**PROBLEM**. For this exercise, copy the data exactly and omit any images.

----------

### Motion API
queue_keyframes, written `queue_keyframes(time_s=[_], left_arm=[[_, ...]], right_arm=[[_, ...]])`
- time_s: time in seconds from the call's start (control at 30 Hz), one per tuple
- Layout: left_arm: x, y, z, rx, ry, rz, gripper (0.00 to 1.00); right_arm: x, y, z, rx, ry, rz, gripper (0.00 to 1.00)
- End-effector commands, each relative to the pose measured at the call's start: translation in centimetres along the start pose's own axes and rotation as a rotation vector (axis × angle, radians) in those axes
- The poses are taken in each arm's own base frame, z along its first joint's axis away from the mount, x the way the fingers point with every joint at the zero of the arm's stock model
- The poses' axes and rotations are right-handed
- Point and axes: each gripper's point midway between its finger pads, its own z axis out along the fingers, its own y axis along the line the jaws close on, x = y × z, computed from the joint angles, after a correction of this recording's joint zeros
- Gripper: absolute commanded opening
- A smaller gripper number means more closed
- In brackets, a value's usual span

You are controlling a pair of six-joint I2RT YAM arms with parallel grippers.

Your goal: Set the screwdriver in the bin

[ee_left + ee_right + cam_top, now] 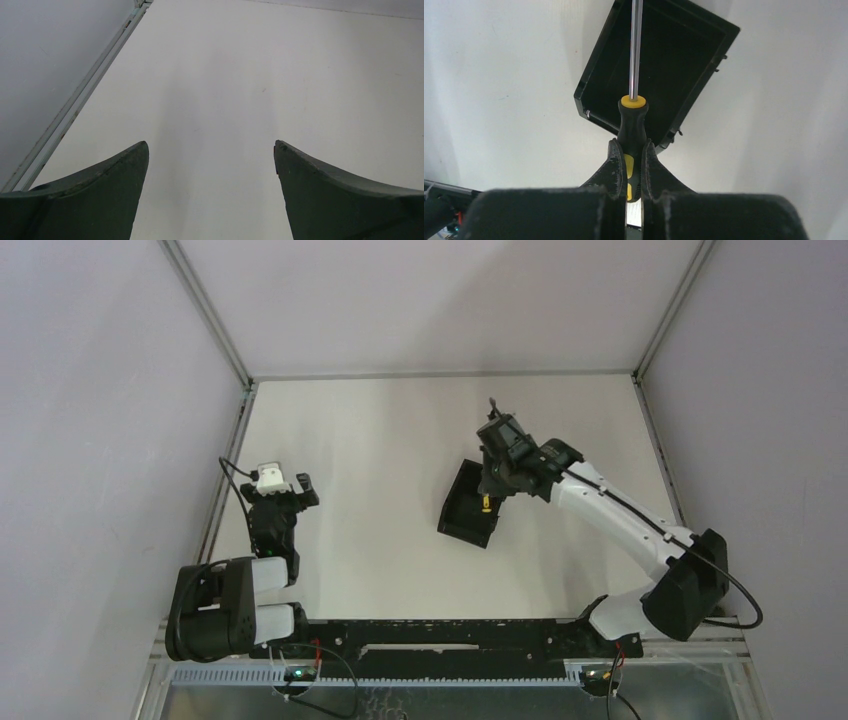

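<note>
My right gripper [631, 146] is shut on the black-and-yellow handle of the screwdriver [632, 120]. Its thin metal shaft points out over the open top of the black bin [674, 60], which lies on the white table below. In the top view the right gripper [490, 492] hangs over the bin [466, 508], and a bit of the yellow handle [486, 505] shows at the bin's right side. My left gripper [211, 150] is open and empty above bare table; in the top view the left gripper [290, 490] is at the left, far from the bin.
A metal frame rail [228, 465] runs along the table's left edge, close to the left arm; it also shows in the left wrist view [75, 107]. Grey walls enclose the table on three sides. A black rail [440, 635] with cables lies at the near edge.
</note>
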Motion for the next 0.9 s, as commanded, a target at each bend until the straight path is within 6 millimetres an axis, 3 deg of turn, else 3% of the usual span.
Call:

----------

**RESPONSE**.
### Motion API
queue_keyframes, written `queue_keyframes(time_s=[_], left_arm=[[_, ...]], right_arm=[[_, ...]])`
- time_s: time in seconds from the call's start (control at 30 Hz), one per tuple
- Layout: left_arm: x, y, z, rx, ry, rz, gripper (0.00 to 1.00); right_arm: x, y, z, rx, ry, rz, gripper (0.00 to 1.00)
- End-effector commands, each relative to the pose measured at the call's start: translation in centimetres along the start pose's own axes and rotation as a rotation vector (axis × angle, radians) in those axes
- The poses are taken in each arm's own base frame, z along its first joint's axis away from the mount, x the way the fingers point with every joint at the zero of the arm's stock model
- The poses' axes and rotations are right-handed
- Point and axes: each gripper's point midway between its finger pads, its own z axis out along the fingers, its own y axis along the line the jaws close on, x = y × z, computed from the joint angles, after a correction of this recording's joint zeros
- Gripper: absolute commanded opening
- A smaller gripper number means more closed
- In brackets, a value's usual span

You are controlling a pair of six-joint I2RT YAM arms with parallel grippers.

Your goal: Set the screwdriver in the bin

[ee_left + ee_right + cam_top, now] 

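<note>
My right gripper [631, 146] is shut on the black-and-yellow handle of the screwdriver [632, 120]. Its thin metal shaft points out over the open top of the black bin [674, 60], which lies on the white table below. In the top view the right gripper [490, 492] hangs over the bin [466, 508], and a bit of the yellow handle [486, 505] shows at the bin's right side. My left gripper [211, 150] is open and empty above bare table; in the top view the left gripper [290, 490] is at the left, far from the bin.
A metal frame rail [228, 465] runs along the table's left edge, close to the left arm; it also shows in the left wrist view [75, 107]. Grey walls enclose the table on three sides. A black rail [440, 635] with cables lies at the near edge.
</note>
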Motion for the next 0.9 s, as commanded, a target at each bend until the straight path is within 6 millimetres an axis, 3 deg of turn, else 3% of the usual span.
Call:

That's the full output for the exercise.